The chief scientist determines that the robots are driven by electro-magnetic impulses, that they can duplicate human motion, are impervious to bullets and are “incapable of pain, fear or compassion.” Qualities expressed by later screen robotic descendants such as Cybermen, Terminators and so on.
Back at the hotel, another character has been thrown into the mix in the form of a psychotic killer named Davis, who escaped from custody during the evacuation. He has broken into the suite and holds the group at gunpoint. He states that he “wouldn’t stand a chance alone and without a gun.” He informs Nora that he knows a way out of the city by means of a sewer and intends for her to accompany him. He also intends to use the others as decoys.

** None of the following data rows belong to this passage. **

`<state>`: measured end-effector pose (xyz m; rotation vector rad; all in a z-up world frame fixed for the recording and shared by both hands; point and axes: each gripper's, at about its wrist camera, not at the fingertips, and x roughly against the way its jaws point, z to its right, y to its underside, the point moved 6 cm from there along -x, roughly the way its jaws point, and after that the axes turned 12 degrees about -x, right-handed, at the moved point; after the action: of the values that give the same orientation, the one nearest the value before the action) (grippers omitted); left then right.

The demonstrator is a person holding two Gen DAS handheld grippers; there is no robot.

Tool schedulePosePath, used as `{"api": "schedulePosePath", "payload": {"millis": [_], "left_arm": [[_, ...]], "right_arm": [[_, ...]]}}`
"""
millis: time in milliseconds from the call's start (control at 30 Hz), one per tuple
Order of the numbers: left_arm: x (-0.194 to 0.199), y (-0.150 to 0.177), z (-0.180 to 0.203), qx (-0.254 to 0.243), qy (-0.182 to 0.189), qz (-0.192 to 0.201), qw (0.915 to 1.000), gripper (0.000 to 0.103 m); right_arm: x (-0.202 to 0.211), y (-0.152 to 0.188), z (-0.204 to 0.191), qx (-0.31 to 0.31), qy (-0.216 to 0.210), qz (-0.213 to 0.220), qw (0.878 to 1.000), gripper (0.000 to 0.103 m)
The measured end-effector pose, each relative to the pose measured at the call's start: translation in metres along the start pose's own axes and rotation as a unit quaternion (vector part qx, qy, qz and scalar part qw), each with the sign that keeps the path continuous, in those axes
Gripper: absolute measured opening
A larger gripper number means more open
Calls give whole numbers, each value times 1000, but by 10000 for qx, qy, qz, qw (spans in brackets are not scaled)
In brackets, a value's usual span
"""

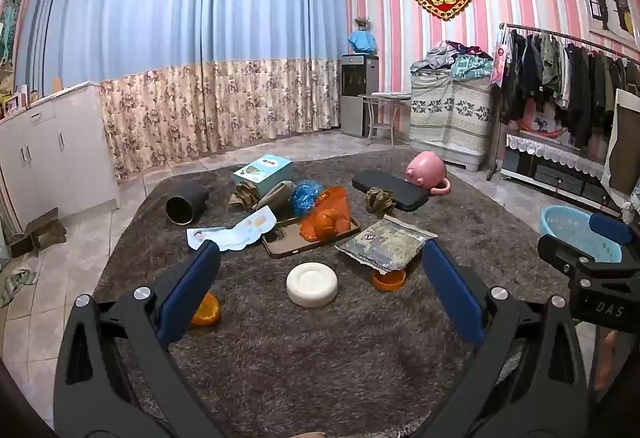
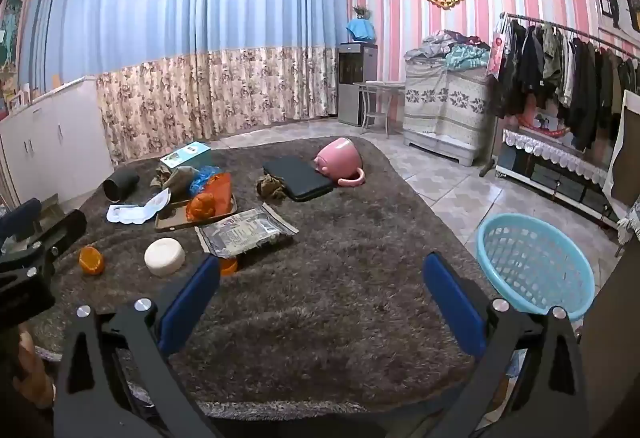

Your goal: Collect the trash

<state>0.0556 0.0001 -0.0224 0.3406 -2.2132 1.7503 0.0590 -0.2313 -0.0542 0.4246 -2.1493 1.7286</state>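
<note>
The left gripper [image 1: 320,270] stood with its blue-padded jaws spread wide and nothing between them, angled down over a shaggy grey-brown rug [image 1: 320,358]. The right gripper [image 2: 320,272] was likewise spread wide and empty above the same rug. Each gripper's black frame showed at the edge of the other's view.

Just beyond the left gripper lay a white round dish [image 1: 312,284]. An orange lid [image 1: 206,312] sat beside the left finger and a second orange lid [image 1: 388,278] lay partly under a clear printed packet [image 1: 386,240]. Behind these, a brown phone case [image 1: 296,238] carried an orange plastic bag [image 1: 326,214], with a crumpled blue wrapper [image 1: 305,196] touching it. A pale blue paper sheet [image 1: 234,230] lay left of the case. Two brown crumpled scraps were present: one [image 1: 243,195] by a teal carton [image 1: 263,174], the other [image 1: 379,200] against a flat black case [image 1: 394,188]. A black cylinder [image 1: 186,203] lay on its side at the left. An overturned pink mug [image 1: 427,172] rested at the far end of the black case.

A light blue plastic basket [image 2: 534,260] stood on the tiled floor [image 2: 452,190] just off the rug's right edge, near the right gripper. It appeared empty.
</note>
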Motion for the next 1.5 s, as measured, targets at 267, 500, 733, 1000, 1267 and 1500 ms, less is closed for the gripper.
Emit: {"api": "schedulePosePath", "payload": {"millis": [267,500,733,1000,1267,1500], "left_arm": [[-3,3,0,-8,-29,9,10000,98],[-3,3,-6,17,-26,-6,10000,98],[-6,2,-7,-2,-39,-1,10000,98],[-4,1,-6,-5,-41,1,10000,98],[-4,0,-6,-15,-42,0,10000,98],[-4,-1,-8,-24,-59,4,10000,98]], "right_arm": [[2,-1,0,28,4,74,10000,99],[4,-11,-1,6,25,88,10000,99],[10,-17,1,-10,13,104,9999,99],[13,-15,5,-33,26,132,9999,99],[14,-17,8,-56,43,171,9998,99],[15,-16,8,-54,61,181,9998,99]]}}
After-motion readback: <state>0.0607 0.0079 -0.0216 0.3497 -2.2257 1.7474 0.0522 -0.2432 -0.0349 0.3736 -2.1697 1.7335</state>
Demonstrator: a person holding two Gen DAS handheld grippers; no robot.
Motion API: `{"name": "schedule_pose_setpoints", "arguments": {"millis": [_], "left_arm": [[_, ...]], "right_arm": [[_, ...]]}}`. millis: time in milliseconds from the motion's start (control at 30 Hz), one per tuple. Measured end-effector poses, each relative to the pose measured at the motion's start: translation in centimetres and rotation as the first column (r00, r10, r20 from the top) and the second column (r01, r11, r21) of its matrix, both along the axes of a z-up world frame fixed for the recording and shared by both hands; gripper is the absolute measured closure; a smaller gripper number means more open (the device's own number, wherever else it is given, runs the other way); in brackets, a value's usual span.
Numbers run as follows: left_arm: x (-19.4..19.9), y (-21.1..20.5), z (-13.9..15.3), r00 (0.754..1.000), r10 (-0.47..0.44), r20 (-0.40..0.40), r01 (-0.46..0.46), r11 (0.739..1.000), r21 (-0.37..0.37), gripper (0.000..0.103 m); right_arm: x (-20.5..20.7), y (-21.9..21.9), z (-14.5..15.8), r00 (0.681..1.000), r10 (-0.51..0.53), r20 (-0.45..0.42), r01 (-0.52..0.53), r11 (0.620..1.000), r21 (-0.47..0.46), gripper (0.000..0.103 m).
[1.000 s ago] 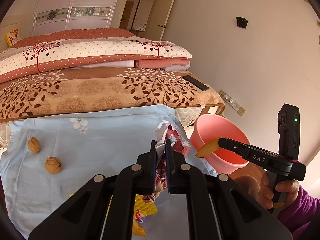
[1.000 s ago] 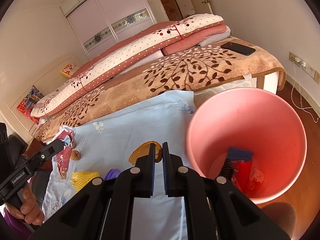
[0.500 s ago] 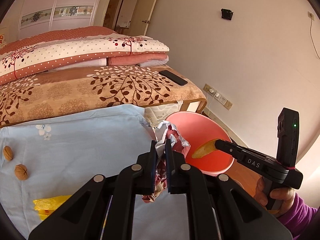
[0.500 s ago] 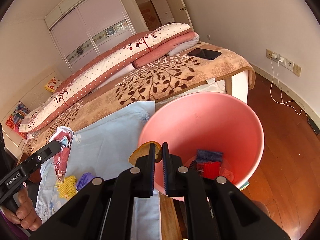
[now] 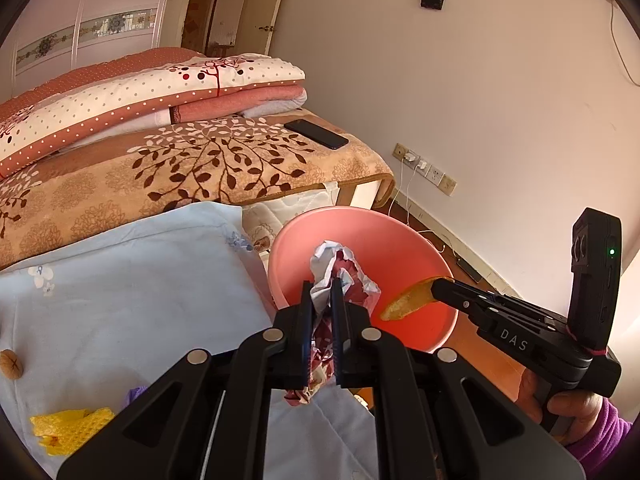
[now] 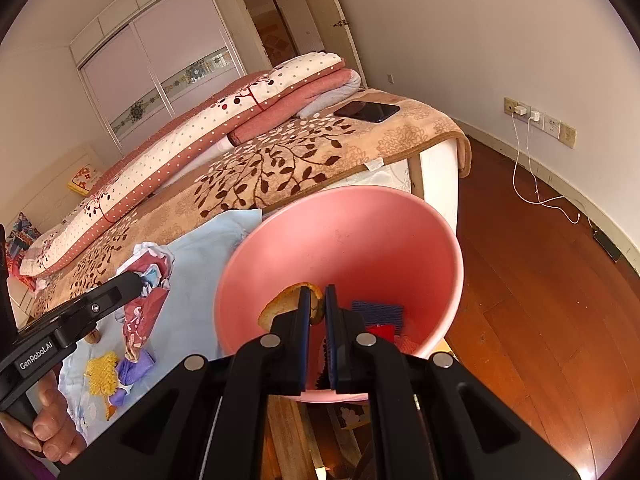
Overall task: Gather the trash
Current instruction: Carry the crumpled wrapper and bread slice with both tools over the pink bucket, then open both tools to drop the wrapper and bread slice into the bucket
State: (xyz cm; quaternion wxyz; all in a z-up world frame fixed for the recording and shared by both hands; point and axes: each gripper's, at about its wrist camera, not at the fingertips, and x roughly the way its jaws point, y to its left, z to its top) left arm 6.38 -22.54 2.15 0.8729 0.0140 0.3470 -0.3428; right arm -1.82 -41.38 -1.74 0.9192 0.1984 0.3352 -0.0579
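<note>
The crumpled wrapper sits pinched in our left gripper, whose jaws press on it at the near rim of the pink bin. Our right gripper has its jaws clamped on an orange peel over the bin's mouth. Yellow scraps lie on the blue cloth at left.

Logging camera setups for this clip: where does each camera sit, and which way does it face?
Left wrist: on the left hand-held gripper, looking along its fingers past a crumpled wrapper to the pink bin; the right hand-held gripper shows.
Right wrist: on the right hand-held gripper, looking down into the pink bin past a peel; the left hand-held gripper shows.
Shared: bin, bed, phone.
</note>
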Motion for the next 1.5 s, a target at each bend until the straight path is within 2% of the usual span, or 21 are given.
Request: {"name": "schedule_pose_setpoints", "arguments": {"millis": [400, 733, 833, 900, 933, 1333, 1367, 1500], "left_arm": [[0.6, -4.5, -2.0, 0.999, -0.038, -0.019, 0.039, 0.997, 0.061, 0.095], [1.0, -6.5, -3.0, 0.998, -0.055, -0.036, 0.058, 0.994, 0.090, 0.095], [1.2, -6.8, -3.3, 0.997, -0.056, -0.047, 0.061, 0.993, 0.103, 0.086], [1.3, -6.9, -3.4, 0.997, -0.053, -0.057, 0.059, 0.993, 0.104, 0.072], [1.4, -6.9, -3.5, 0.997, -0.050, -0.061, 0.056, 0.993, 0.104, 0.071], [1.3, -6.4, -3.4, 0.997, -0.039, -0.074, 0.046, 0.994, 0.095, 0.068], [1.2, -6.4, -3.4, 0.997, -0.038, -0.072, 0.045, 0.995, 0.093, 0.069], [1.2, -5.8, -2.9, 0.997, -0.032, -0.065, 0.037, 0.996, 0.080, 0.068]], "right_arm": [[-0.2, -1.7, -1.5, 0.999, -0.023, -0.027, 0.023, 1.000, -0.002, 0.097], [0.1, -2.6, -2.6, 0.998, -0.028, -0.050, 0.029, 0.999, 0.013, 0.096], [0.1, -2.7, -2.7, 0.998, -0.027, -0.051, 0.028, 0.999, 0.016, 0.096], [0.1, -2.7, -2.7, 0.998, -0.026, -0.051, 0.027, 0.999, 0.017, 0.096], [0.1, -2.7, -2.7, 0.998, -0.027, -0.052, 0.028, 0.999, 0.017, 0.096], [0.0, -2.7, -2.5, 0.999, -0.031, -0.037, 0.032, 0.999, 0.019, 0.096], [-0.1, -2.7, -2.4, 0.999, -0.032, -0.034, 0.033, 0.999, 0.020, 0.095], [-0.3, -2.7, -2.0, 0.999, -0.039, -0.021, 0.039, 0.999, 0.025, 0.072]]}}
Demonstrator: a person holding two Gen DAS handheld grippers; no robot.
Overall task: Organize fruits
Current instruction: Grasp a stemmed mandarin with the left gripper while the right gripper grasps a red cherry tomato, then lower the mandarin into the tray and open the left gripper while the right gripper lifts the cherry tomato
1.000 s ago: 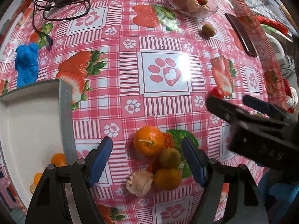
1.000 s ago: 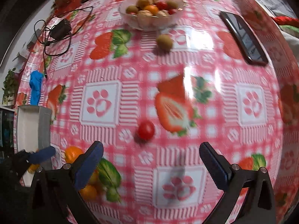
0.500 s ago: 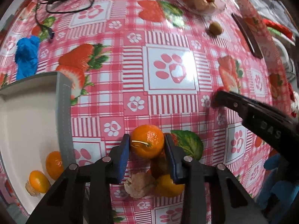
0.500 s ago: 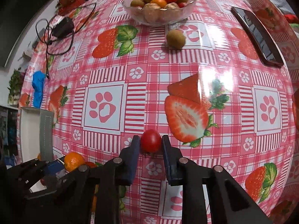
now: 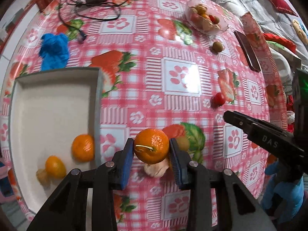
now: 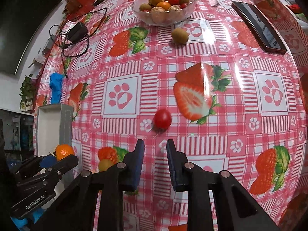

Science to the rescue! Hurrah! A means seems to have been discovered to destroy the lethal, beam-generating, cathode ray tube located in the robots' heads.
Points Of Interest
The movie, Target Earth was based on the 1953 short story, "Deadly City" by Paul W. Fairman.
Target Earth was sneakily filmed on the deserted streets of Los Angeles early one Sunday morning, without the necessary permits. The film's story, however, is based in Chicago.
I know there are those critics out there who salivate at the prospect of pointing out the film’s low budget, lack of sophisticated special effects and so on. For me the main feature of the film is its basic premise: An assorted group of people finding themselves in an abandoned city, being forced to contend with an alien menace and having to make choices that have significant personal and collective consequences.